Both small and large pharmaceutical and biotech companies were engaged in tremendous efforts to either develop new molecules or repurpose existing therapies as potential drugs for COVID-19 treatment.
The trend is likely to continue with small-to-medium-segment and emerging biopharma participants introducing novel therapies across various indications, primarily oncology, infectious diseases, and neurology.
Per Pharma Intelligence’s annual R&D review, global non-clinical and clinical pipelines have grown by leaps and bounds--more than 10,000 molecules were in preclinical development and about 6,000 molecules were in clinical development as of January 2022. Industry dynamics saw a huge shift with much of the clinical research being conducted in emerging economies and third-world countries, such as India, Indonesia, China, LATAM, the Middle East, and South Africa.

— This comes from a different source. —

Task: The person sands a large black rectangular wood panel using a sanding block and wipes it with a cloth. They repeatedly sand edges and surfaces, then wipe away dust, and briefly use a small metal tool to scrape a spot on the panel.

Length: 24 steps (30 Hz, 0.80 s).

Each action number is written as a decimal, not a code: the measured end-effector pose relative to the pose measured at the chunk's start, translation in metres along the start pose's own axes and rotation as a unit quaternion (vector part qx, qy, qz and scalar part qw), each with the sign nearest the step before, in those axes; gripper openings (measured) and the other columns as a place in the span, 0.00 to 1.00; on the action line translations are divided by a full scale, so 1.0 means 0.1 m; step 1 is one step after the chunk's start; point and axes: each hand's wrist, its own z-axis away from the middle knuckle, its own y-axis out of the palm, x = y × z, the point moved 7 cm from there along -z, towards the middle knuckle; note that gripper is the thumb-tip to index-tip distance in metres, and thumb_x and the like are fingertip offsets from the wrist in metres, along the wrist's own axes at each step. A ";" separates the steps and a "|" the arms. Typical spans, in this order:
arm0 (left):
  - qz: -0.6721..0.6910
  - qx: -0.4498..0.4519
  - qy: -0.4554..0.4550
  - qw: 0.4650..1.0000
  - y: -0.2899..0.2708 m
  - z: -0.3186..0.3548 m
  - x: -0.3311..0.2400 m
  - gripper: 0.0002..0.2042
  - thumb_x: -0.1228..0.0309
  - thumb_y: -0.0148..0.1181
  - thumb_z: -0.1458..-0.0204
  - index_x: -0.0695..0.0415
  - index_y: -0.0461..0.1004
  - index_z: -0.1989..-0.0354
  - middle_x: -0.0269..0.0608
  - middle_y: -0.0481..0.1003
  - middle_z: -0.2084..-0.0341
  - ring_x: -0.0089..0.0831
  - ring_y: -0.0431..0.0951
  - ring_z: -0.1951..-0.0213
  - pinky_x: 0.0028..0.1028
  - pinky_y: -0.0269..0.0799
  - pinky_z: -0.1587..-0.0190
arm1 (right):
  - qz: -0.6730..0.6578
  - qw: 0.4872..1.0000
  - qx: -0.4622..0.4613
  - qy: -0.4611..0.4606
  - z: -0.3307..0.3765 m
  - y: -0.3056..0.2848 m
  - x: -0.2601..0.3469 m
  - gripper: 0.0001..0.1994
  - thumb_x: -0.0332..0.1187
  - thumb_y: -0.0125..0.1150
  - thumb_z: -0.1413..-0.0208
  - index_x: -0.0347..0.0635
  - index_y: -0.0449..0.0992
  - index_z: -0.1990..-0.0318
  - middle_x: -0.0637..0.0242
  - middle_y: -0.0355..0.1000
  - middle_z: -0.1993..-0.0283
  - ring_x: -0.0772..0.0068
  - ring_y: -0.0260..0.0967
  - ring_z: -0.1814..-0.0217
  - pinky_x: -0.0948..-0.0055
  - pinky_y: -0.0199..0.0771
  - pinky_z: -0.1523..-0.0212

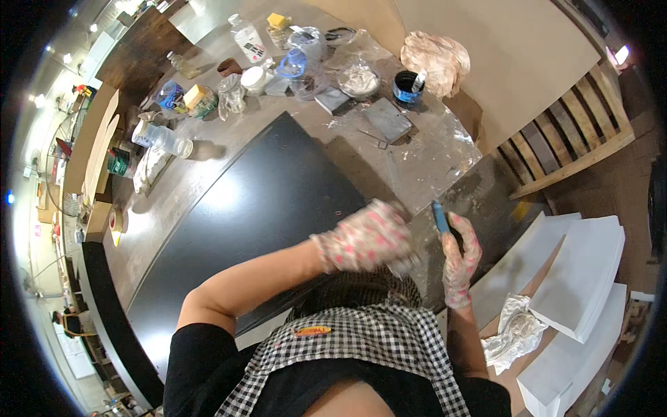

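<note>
My left hand [372,240], in a white glove with pink dots, is smeared by motion over the right end of a glossy black panel [257,201]. Whether it holds anything is hidden by the blur; a pale streak shows just below its fingers. To the right, past the table's near edge, my gloved right hand [461,260] pinches a slim blue object [440,217] between thumb and fingers. The object points up and away from me, and its exact kind cannot be made out. A grey flat block [388,120] lies on the table beyond my hands.
Along the table's far side stand a clear bottle [249,40], a blue-capped jug [294,66], a black tin [408,89] and a crumpled cloth [434,61]. White panels [580,278] are stacked at right below a wooden slatted pallet [566,132].
</note>
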 end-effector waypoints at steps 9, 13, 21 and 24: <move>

As a result, several local CROs expanded their market reach by partnering with larger, global CROs and providing local clinical research support.
The industry also moved to adopt large-scale decentralized clinical trials, with a year-over-year growth of 50% and 28% between 2020-2021 and 2021-2022, respectively.
Such changes expanded the participation of eClinical solution vendors and encouraged collaborations with CROs and pharmaceutical companies, providing cutting-edge solutions for data capture, pharmacovigilance, trial management, and other applications.
Drug discovery and preclinical service outsourcing (traditionally conducted in house because of IP infringement issues) has increased, owing to the rise in specialized drug discovery and preclinical CROs and the CRDMO model gaining traction.
CROs work as risk-sharing partners and offer one-stop-shop services to pharmaceutical companies, thereby cutting down costs and shortening the timeline of development.